A further 40 per cent of organisations are evaluating docking solutions to enable mobile devices to act as a desk phone replacement while in the office. There is also a shift in how enterprise communications services are being procured.

Telsyte has forcast Cloud communications -- where the customer does not own or manage PABX equipment -- will exceed 30 per cent penetration by 2020.

This is being driven by more options from traditional telco and non-telco service providers and will represent a market value exceeding $650 million. The Australian Enterprise Communications Market Study 2015 examines the impact of emerging technologies on business communications and how organisations can prepare for future disruption.
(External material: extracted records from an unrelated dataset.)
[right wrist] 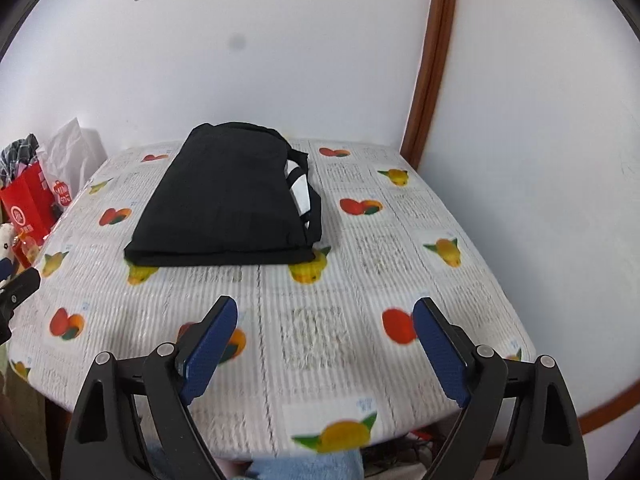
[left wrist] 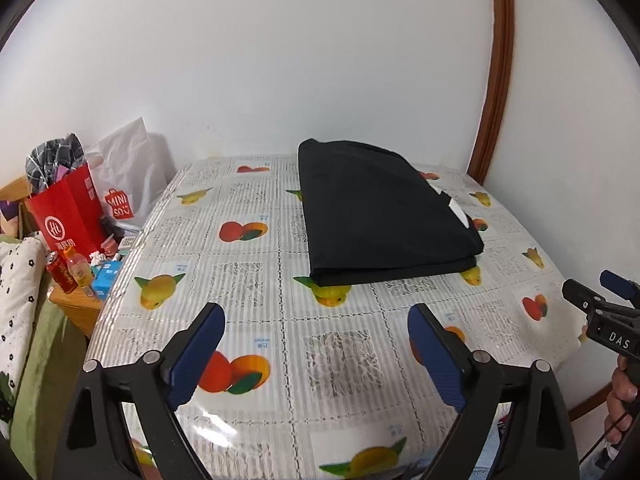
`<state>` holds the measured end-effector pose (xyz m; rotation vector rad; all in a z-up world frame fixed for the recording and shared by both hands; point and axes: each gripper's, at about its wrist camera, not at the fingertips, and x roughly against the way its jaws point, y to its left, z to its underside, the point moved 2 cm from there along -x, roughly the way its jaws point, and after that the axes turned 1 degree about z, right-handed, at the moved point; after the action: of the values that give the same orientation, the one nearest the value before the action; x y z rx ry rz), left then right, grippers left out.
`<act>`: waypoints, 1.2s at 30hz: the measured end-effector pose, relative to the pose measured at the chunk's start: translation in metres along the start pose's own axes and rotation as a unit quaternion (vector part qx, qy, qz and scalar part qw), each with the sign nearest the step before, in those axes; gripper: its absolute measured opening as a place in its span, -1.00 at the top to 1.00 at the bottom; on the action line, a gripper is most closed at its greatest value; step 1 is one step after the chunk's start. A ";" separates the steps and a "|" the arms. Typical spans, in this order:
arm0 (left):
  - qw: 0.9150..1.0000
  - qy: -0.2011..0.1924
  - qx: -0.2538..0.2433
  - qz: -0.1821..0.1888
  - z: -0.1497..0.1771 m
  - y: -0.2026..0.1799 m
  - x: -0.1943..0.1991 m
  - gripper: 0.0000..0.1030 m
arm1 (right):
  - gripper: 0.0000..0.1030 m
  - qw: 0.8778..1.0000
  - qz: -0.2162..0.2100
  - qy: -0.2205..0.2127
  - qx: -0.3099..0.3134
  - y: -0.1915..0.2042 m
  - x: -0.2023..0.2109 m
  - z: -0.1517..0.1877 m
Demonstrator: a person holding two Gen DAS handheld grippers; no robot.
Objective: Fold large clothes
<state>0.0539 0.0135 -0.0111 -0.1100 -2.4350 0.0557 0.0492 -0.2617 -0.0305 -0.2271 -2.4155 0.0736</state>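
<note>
Left gripper (left wrist: 316,320) and right gripper (right wrist: 325,314) both gape, empty.

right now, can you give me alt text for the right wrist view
A black garment lies folded in a neat rectangle on a table covered with a fruit-print cloth, against a white wall. The right gripper hovers near the table's front edge, jaws open and empty. A red bag stands at far left.

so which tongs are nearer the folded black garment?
Roughly even; right, at most marginally. The right tongs face the folded black garment head-on, the left tongs sit off its near-left corner. Both open, short of it, empty.
</note>
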 end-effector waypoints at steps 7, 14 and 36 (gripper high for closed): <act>1.000 -0.019 0.007 0.001 0.003 0.002 0.024 -0.87 | -0.96 1.000 0.020 -0.021 -0.013 -0.007 0.022 0.008; 1.000 -0.022 -0.002 0.002 0.006 -0.002 0.029 -0.87 | -0.97 0.999 0.024 -0.021 -0.023 -0.012 0.024 0.011; 1.000 -0.017 0.016 -0.003 0.008 0.008 0.028 -0.87 | -0.97 0.999 0.030 -0.015 -0.024 -0.013 0.016 0.011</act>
<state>0.0278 0.0239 0.0003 -0.0889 -2.4663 0.0957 0.0280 -0.2715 -0.0269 -0.3220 -2.4416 0.0473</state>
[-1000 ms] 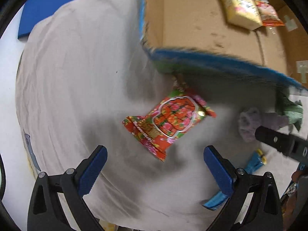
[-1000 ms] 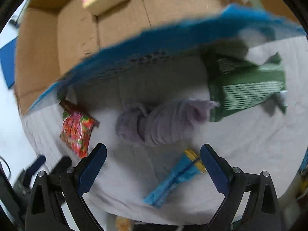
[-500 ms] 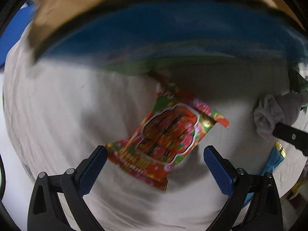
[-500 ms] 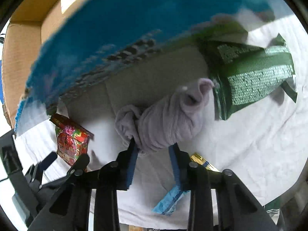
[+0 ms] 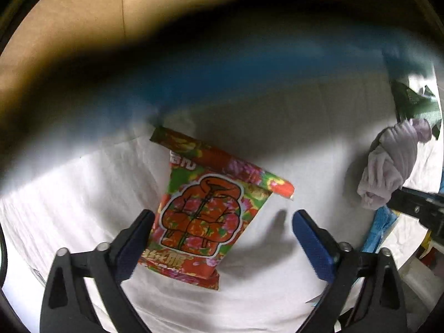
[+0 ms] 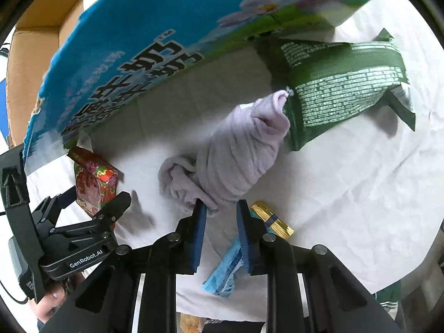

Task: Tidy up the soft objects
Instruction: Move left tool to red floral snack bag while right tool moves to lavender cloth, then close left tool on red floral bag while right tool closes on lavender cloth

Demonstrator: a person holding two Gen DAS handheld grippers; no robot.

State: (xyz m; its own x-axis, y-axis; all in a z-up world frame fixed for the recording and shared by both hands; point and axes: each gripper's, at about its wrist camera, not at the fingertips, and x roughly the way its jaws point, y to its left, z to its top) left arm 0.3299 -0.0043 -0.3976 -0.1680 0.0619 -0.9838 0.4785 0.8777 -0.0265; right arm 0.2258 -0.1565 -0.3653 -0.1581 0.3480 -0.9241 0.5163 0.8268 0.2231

Telsyte senior analyst, Rodney Gedda, said organisations needed to find the best ways to integrate services for holistic enterprise communications that will increasingly involve mobile devices and wearables. "Instant messaging, presence and email integration are the most deployed unified communications (UC) applications, but Web collaboration and BYOD integration are becoming more important as organisations look to modernise their business and support next generation employees," he said. Telsyte forecasts UC to grow strongly in 2015 as organisations look to refresh both legacy TDM and IP-based infrastructure. Gedda said CIOs know UC can reduce costs, which is a key driver.

"However, UC is increasingly as a path to optimising IT and enhancing business flexibility," he said.

"This indicates a marked change from communications being seen as a cost centre to more of a productivity platform." Less than five per cent of Australian enterprises are "mobile only" and don't have fixed line infrastructure, however, these organisations can still take advantage of unified communications through fixed-mobile convergence and cloud services. The Australian Enterprise Communications Market Study 2015 covers the key vendors and service providers in the communication and collaboration market including: AAPT, Alcatel-Lucent, Amcom, Apple, Avaya, BlackBerry, Cisco Systems, Google, LifeSize, Macquarie Telecom, Microsoft, MyNetFone, Mitel, NEC, Optus, Polycom, ShoreTel, Siemens, Telstra, TPG, UXC Connect, Vidyo and WebEx.